=== Section Start ===

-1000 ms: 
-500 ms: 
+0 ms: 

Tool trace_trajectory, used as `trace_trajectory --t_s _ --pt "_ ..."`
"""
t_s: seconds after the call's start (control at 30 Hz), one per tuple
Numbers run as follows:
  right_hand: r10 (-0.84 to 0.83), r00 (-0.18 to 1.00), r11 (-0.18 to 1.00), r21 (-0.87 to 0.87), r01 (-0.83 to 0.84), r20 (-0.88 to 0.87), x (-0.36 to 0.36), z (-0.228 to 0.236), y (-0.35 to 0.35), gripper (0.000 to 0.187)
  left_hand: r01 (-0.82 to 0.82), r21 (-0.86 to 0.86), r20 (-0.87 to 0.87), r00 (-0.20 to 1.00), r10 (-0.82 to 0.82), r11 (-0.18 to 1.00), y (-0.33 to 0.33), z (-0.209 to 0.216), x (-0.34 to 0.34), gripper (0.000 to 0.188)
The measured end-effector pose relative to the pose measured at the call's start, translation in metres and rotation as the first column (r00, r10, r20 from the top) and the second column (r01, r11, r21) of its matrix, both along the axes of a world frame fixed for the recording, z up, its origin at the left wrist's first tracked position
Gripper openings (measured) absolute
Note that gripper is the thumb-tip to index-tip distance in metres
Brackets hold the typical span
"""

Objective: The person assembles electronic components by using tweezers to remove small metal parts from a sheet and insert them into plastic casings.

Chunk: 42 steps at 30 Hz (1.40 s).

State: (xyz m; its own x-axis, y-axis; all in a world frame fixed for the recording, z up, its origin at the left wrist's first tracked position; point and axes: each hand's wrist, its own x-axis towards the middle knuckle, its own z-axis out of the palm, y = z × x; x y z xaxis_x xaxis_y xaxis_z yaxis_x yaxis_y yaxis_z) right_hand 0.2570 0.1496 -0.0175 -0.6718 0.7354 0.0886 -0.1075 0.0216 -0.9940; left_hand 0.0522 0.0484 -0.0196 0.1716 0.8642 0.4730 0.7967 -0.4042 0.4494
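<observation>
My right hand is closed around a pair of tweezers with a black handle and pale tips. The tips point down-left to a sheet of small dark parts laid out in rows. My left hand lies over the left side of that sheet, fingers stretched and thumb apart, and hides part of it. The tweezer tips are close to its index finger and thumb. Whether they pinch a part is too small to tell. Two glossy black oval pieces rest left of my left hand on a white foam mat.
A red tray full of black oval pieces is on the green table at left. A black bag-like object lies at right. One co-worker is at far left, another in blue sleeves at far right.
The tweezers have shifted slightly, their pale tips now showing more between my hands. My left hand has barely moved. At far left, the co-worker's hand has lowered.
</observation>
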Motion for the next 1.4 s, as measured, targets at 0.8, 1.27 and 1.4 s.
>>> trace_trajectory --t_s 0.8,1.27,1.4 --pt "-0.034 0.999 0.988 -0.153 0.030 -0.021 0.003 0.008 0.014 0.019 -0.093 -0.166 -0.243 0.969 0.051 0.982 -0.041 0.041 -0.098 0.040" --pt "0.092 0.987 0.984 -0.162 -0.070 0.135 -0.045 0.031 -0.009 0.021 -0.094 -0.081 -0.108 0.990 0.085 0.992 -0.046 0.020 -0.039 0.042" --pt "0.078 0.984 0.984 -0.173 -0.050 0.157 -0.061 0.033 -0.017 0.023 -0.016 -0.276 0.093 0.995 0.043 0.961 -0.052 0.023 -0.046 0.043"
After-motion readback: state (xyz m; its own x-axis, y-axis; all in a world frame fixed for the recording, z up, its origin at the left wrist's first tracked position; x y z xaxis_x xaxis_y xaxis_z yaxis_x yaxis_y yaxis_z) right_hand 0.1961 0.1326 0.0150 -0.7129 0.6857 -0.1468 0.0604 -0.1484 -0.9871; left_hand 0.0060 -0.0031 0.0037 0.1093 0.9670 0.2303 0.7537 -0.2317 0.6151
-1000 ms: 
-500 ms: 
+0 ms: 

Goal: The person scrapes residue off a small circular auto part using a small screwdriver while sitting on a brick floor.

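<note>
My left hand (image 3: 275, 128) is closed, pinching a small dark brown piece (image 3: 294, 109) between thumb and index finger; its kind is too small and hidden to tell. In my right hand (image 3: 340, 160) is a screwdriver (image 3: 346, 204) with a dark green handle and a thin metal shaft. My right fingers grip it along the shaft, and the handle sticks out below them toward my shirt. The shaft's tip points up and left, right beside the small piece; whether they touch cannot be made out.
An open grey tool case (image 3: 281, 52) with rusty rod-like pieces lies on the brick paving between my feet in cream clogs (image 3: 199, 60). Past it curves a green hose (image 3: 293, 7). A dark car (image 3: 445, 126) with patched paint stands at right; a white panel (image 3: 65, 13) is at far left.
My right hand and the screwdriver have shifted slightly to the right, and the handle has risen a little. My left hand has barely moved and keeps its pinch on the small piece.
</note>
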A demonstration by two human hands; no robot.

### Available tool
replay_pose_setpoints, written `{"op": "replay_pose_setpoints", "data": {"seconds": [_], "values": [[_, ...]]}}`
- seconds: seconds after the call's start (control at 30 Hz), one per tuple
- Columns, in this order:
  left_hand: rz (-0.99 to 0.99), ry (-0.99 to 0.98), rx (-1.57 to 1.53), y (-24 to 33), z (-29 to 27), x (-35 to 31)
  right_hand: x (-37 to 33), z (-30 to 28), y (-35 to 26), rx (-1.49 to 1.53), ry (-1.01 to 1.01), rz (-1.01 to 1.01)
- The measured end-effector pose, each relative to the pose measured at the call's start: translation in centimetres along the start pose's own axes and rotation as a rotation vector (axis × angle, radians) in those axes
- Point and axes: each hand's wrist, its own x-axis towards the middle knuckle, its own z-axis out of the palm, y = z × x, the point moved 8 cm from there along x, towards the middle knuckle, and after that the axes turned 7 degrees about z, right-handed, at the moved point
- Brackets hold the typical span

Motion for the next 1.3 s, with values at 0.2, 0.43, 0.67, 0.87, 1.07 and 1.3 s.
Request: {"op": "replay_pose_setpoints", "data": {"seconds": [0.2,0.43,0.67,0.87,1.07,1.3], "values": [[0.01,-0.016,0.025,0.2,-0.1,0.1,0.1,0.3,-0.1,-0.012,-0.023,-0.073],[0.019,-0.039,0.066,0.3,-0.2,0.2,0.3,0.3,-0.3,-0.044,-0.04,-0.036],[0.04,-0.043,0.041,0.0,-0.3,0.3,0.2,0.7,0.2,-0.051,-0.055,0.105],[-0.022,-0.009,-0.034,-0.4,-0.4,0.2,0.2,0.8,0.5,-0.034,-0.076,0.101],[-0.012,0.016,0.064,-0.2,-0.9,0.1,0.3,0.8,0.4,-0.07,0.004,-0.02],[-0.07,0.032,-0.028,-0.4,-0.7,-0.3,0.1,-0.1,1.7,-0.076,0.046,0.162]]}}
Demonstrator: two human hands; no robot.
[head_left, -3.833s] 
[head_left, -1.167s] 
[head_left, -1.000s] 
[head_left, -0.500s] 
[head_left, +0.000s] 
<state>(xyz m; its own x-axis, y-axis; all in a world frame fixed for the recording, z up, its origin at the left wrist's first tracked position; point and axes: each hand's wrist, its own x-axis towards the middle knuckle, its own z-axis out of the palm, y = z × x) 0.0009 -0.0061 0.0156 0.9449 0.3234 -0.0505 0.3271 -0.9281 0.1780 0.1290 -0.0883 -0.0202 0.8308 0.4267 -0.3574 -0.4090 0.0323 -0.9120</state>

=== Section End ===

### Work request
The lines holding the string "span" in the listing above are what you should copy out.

### Task response
Brackets hold the typical span
- Brackets hold the typical span

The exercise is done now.